C4 - Developing probes for super-resolving bimolecular interactions

The dynamics of biomolecules within a cell span multiple timescales. They range from fast intramolecular dynamics and transient intermolecular interactions in the microsecond-to-millisecond range to structural arrangements that remain stable for hours. Ideally, one would be able to observe the temporal evolution of a single biomolecule successively through its functional states i.e., to observe a single molecule for up to hours with a time resolution of milliseconds or below. Additionally, as the individual molecules are typically not-isolated molecular players but are in constant interaction with other molecules in the cell, one would like to observe these interactions directly. Many biological research questions would benefit from “co-tracking” methods that visualize and quantify interaction partners. To date, only time- and spatially resolved single-molecule fluorescence resonance energy transfer (smFRET) can measure and visualize such interactions but is strongly limited in observation time by the photo-bleaching rate of the fluorescent labels. Co-tracking approaches that follow (transient) molecular interactions using super-resolution methods do not exist.

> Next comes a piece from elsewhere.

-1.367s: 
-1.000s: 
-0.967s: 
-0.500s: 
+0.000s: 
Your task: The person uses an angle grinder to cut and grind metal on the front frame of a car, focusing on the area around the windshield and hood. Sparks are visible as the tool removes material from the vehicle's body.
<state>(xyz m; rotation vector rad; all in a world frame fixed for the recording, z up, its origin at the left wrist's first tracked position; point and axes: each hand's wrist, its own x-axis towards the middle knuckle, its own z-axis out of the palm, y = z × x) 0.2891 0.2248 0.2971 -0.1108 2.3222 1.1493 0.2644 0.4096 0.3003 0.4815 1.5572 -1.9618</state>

In this project, we will build and test several variants of probes that decouple the observation time for single molecules from the photobleaching of single fluorescent markers by rapidly exchanging the chromophores. This will allow following individual molecules for minutes to hours while maintaining a high temporal resolution. Furthermore, we will combine smFRET with super-resolution techniques, which allows the co-tracking of interacting molecular partners. To demonstrate the suitability and limits of our new probes, we will follow the dynamics of CRISPR-Cas systems, because their dynamics include processes that occur within milliseconds, such as the scanning of a target, as well as processes that take place in the time range of minutes to hours, such as the residence time of target-bound defense complexes. So far, these different processes can only be studied by consecutive, repetitive experiments with different temporal resolutions. The new probes will allow direct visualization of the CRISPR-Cas dynamics over extended periods, which enables new experimental options for projects A2 and A3 and will also be of great advantage over current probes for several other CRC projects requiring sensitive smFRET and single-molecule measurements.